Mother and daughter are in Spain, where Rose has spent a fortune to be seen by a private doctor. There Sofia meets Ingrid, a Berlin seamstress, with whom she begins a tempestuous affair.

Levy, who was Booker shortlisted for Swimming Home, deftly deals with the pull-push of mother-daughter bonds, identity, emerging sexuality, and the financial crisis. It's enough to put you in a state of mindfulness.

Kate Whiting

A Girl In Exile by Ismail Kadare, published in hardback by Harvill Secker

ALBANIA'S most internationally celebrated author here returns to the dying days of his country's Stalinist (and intermittently Kafkaesque) tyranny.
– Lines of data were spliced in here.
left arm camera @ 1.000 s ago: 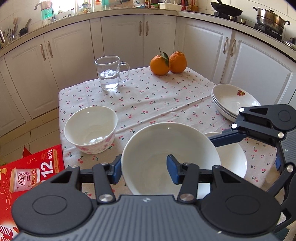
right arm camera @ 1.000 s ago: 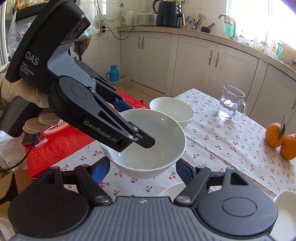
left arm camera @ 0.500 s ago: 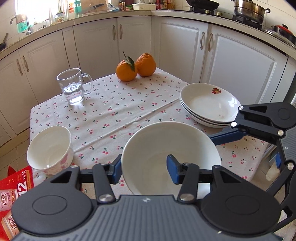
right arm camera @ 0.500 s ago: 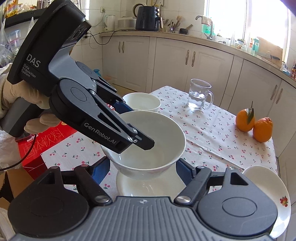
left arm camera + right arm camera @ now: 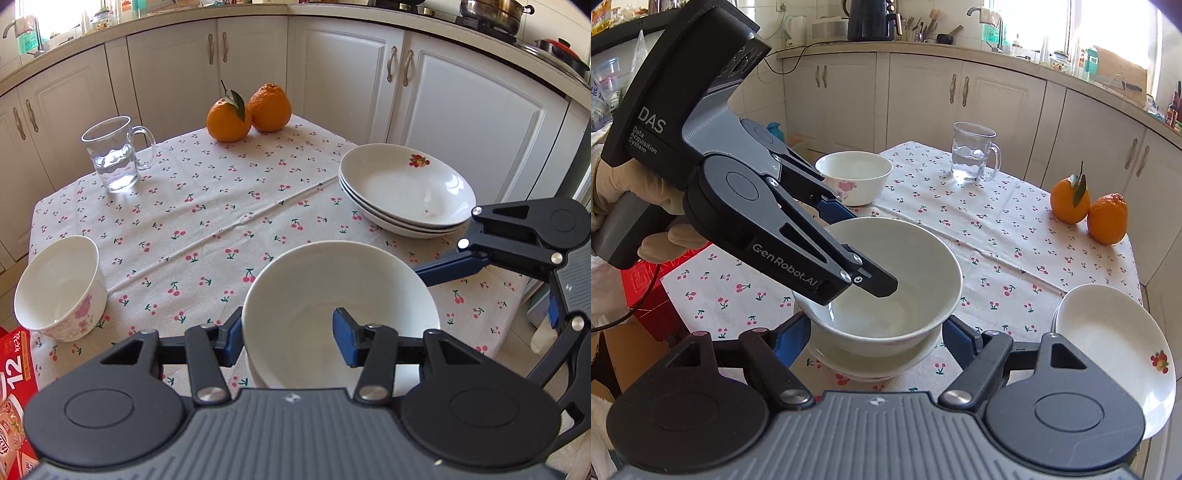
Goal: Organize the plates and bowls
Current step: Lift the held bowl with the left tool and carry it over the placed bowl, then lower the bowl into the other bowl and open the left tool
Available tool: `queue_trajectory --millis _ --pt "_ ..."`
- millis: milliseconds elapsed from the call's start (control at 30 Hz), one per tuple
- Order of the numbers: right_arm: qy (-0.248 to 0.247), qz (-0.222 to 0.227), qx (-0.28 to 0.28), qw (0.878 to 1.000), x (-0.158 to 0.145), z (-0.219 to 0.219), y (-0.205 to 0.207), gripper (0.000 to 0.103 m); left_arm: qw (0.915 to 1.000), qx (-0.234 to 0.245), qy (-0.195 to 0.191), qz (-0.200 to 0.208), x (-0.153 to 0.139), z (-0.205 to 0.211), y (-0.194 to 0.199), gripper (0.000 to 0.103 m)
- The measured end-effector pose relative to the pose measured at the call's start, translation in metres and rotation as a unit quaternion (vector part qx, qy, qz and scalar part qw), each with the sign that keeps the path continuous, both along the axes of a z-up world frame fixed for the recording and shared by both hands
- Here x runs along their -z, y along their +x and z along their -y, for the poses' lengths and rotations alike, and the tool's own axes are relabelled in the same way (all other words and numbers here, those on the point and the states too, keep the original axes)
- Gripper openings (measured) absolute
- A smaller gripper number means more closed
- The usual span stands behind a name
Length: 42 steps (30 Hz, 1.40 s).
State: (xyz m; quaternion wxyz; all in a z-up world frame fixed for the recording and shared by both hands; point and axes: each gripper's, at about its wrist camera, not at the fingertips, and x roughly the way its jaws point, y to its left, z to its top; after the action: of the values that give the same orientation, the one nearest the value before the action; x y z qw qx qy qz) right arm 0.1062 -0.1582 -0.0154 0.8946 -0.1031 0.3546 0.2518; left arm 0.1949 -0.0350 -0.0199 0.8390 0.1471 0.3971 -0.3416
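Observation:
My left gripper [image 5: 290,338] is shut on the near rim of a plain white bowl [image 5: 343,291], one finger inside, one outside. The right wrist view shows this bowl [image 5: 886,284] held just over a second white bowl [image 5: 871,360] on the table; whether they touch I cannot tell. My right gripper [image 5: 875,341] is open, its blue fingers [image 5: 790,339] on either side of the lower bowl, apart from it. A pink-flowered bowl [image 5: 61,288] stands at the table's left edge. A stack of three white plates [image 5: 402,188] sits at the right.
A glass mug with water [image 5: 112,158] and two oranges [image 5: 247,110] stand at the far side of the cherry-print tablecloth [image 5: 207,221]. A red carton [image 5: 14,387] lies below the table's left edge. White kitchen cabinets surround the table.
The left gripper has carried the white bowl rightward across the table and lowered it over the second bowl. The right gripper has stayed open around that spot.

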Motion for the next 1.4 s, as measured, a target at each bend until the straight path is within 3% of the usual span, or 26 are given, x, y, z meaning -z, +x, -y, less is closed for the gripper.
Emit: queue_trajectory --millis 700,800,833,900,1067,1400 --pt "0.001 -0.023 0.000 1.000 0.008 0.000 0.005 0.082 0.9994 0.011 0.018 0.029 0.006 0.004 -0.008 0.051" --pt "-0.002 -0.014 0.000 1.000 0.007 0.000 0.003 0.084 0.9994 0.011 0.016 0.027 0.007 0.002 -0.008 0.053" --pt "0.000 -0.012 0.000 1.000 0.006 0.000 0.003 0.089 0.9994 0.010 0.015 0.029 0.006 0.001 -0.009 0.054" --pt "0.006 -0.006 0.001 1.000 0.003 0.001 0.001 0.097 0.9993 0.009 0.011 0.035 0.003 -0.001 -0.010 0.059" --pt "0.006 0.000 0.005 1.000 0.000 0.003 0.000 0.100 0.9986 -0.005 0.004 0.053 -0.006 -0.014 -0.017 0.078" --pt "0.004 0.005 -0.002 1.000 -0.011 -0.008 0.008 0.101 0.9965 -0.051 -0.010 0.065 -0.007 -0.067 -0.017 0.083"
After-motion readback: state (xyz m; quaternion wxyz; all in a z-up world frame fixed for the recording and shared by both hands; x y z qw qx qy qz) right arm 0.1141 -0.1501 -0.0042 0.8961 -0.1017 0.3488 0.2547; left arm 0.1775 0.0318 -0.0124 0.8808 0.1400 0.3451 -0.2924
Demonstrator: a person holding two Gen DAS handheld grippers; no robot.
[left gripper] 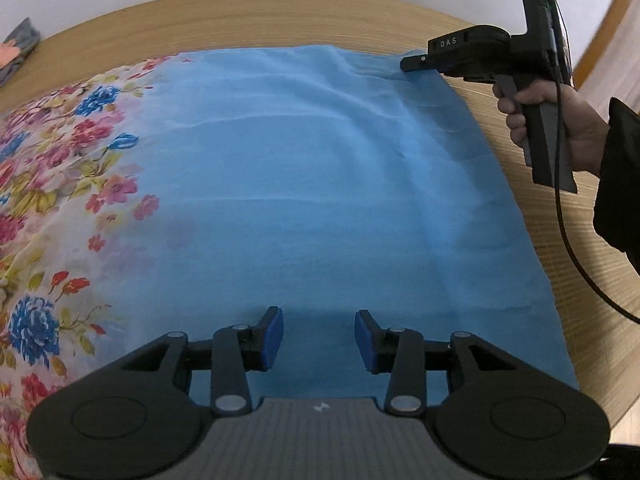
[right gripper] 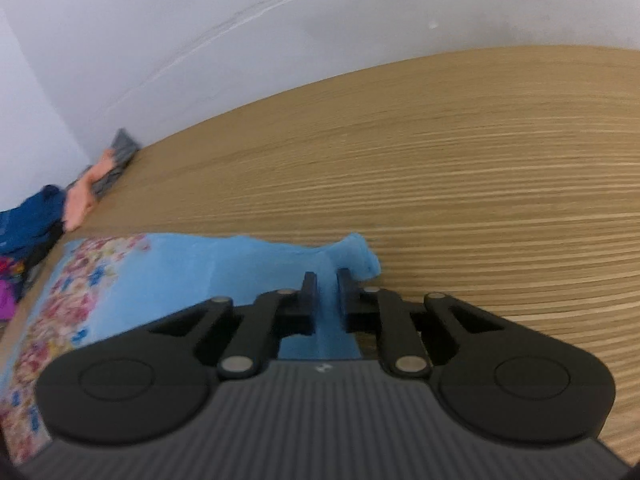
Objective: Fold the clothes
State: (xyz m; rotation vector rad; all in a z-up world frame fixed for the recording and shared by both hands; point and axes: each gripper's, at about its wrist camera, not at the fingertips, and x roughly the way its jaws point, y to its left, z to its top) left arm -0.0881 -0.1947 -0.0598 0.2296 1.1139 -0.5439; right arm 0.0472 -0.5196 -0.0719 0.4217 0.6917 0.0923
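Blue floral scarf (left gripper: 304, 184) lay spread flat on the wooden counter (left gripper: 280, 16), plain blue part in the middle, flower-print border toward the left side of the left wrist view. Left tool (left gripper: 319, 340) hovered over the near blue edge, jaws apart, nothing between the blue pads, not gripping. Right tool (right gripper: 327, 292) was clenched on the far right corner of the scarf; in the right wrist view blue cloth sat pinched between the narrow jaws with a bunched tip poking out ahead. A hand (left gripper: 560, 124) held the right tool's handle, dark sleeve (left gripper: 620, 184) and cable (left gripper: 576, 248) trailing. Pile of other clothes (right gripper: 80, 196) sat at the counter's far left corner by the white wall (right gripper: 200, 20), right wrist view slightly blurred.
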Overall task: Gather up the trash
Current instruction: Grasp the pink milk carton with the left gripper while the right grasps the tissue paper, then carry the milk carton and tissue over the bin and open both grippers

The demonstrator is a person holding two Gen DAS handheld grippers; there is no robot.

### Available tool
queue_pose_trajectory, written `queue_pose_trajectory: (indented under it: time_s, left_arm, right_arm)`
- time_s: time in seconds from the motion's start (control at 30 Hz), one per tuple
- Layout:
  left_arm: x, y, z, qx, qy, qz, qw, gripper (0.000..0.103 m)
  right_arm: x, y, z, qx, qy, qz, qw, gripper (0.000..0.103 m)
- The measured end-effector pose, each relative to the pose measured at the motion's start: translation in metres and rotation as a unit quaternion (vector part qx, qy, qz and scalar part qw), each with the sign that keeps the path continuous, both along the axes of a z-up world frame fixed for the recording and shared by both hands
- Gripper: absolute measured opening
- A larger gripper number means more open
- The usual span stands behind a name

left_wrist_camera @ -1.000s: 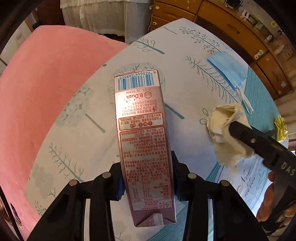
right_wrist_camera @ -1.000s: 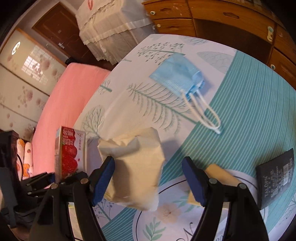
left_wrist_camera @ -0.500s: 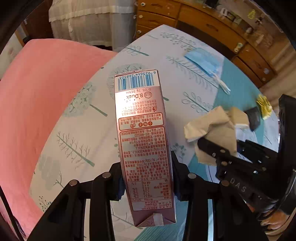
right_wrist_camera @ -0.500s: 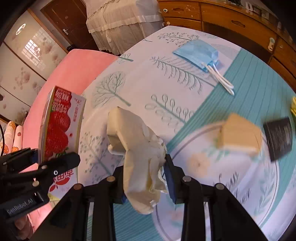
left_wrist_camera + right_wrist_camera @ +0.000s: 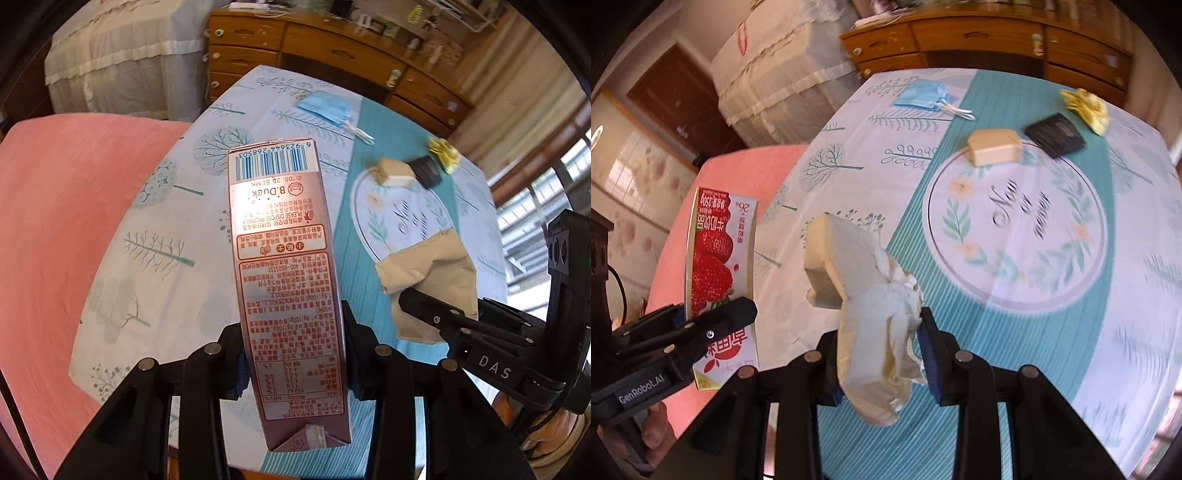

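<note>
My left gripper [image 5: 293, 360] is shut on a strawberry milk carton [image 5: 286, 280], held up above the table's near edge; the carton also shows in the right wrist view [image 5: 718, 273]. My right gripper [image 5: 879, 360] is shut on a crumpled beige paper napkin [image 5: 871, 306], lifted off the table; the napkin also shows in the left wrist view [image 5: 430, 277]. Still on the table lie a blue face mask [image 5: 923, 96], a beige pad [image 5: 993, 146], a black packet [image 5: 1054, 134] and a yellow wrapper [image 5: 1087, 107].
The round table has a tree-print and teal cloth [image 5: 1052, 350]. A pink cushioned seat [image 5: 55, 240] is to the left of it. A wooden drawer cabinet [image 5: 979, 37] and a cloth-covered piece of furniture [image 5: 122, 55] stand behind.
The right gripper closed on the napkin and lifted it off the table. Both grippers have pulled back and up, so more of the table shows. The carton stays gripped.
</note>
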State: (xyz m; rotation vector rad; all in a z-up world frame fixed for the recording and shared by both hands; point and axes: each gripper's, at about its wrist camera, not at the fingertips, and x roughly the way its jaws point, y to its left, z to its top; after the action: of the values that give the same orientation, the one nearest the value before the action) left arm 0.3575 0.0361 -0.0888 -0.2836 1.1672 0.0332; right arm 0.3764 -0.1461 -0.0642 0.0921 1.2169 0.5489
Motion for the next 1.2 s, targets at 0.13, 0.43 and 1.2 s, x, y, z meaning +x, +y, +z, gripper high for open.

Playwright protagonist Rudian Stefa is anxiously awaiting the authorities' approval of his latest work when he becomes involved in their investigation of a young internal exile's suicide.

The dead girl had one of Stefa's books, autographed to her, despite the two never having met. The only link between them seems to be Rudian's lover Migena... who has herself disappeared.

It's in the book's opening chapters, when it most resembles a historical thriller, that the novel is weakest; it's hard to care as Rudian's own self-absorption keeps entrapping him further, especially when he somehow keeps dodging the worst of the consequences which should follow.

But once we finally get closer to the heart of the mystery, mythic allusions and one horribly convincing central concept confer a new power on an increasingly unusual tale.